Problem requirements: Print the lines from the one containing "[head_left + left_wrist" through the end of the material below, both included, exactly as they appear and without pictures.

- Opening Delimiter -

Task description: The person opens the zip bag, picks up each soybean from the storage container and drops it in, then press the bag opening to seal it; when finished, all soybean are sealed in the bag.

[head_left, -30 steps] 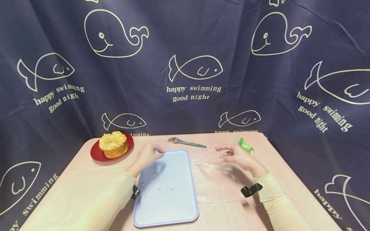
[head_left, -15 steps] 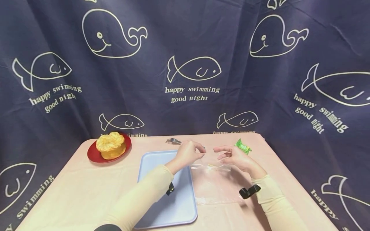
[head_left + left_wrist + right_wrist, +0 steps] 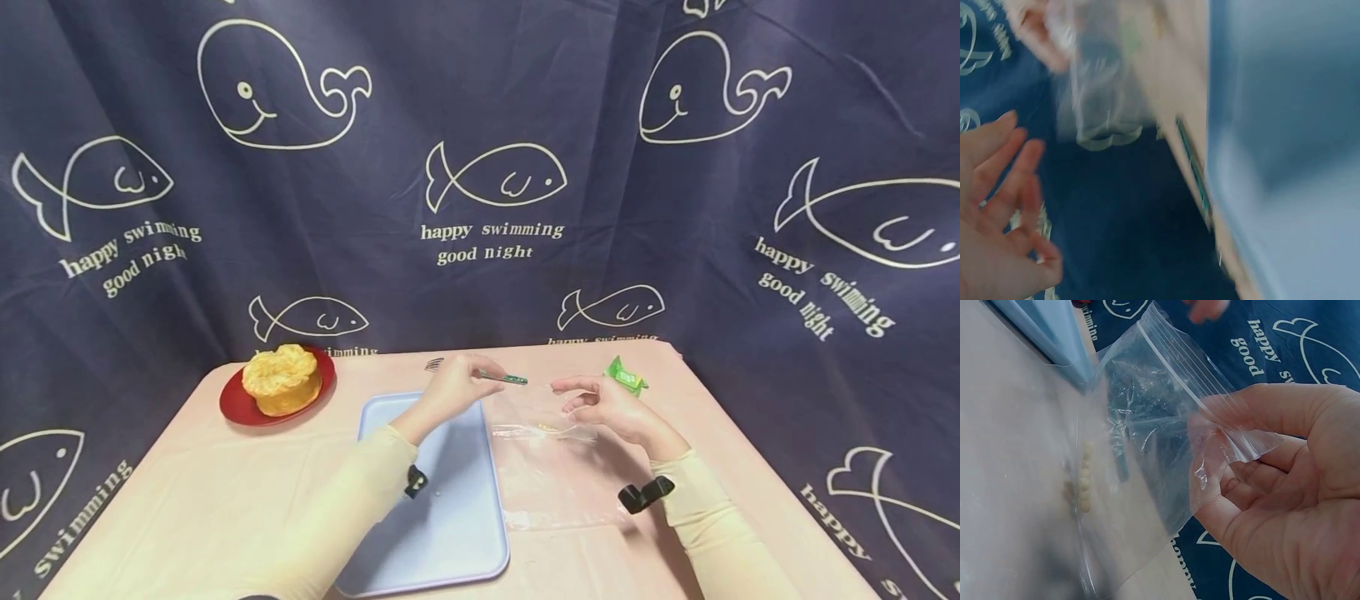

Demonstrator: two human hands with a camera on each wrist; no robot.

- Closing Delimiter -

Written solution:
[head_left + left_wrist + right_wrist, +0 steps] 

Demonstrator: two human hands with a camera on each wrist; no robot.

The complete answer has been given.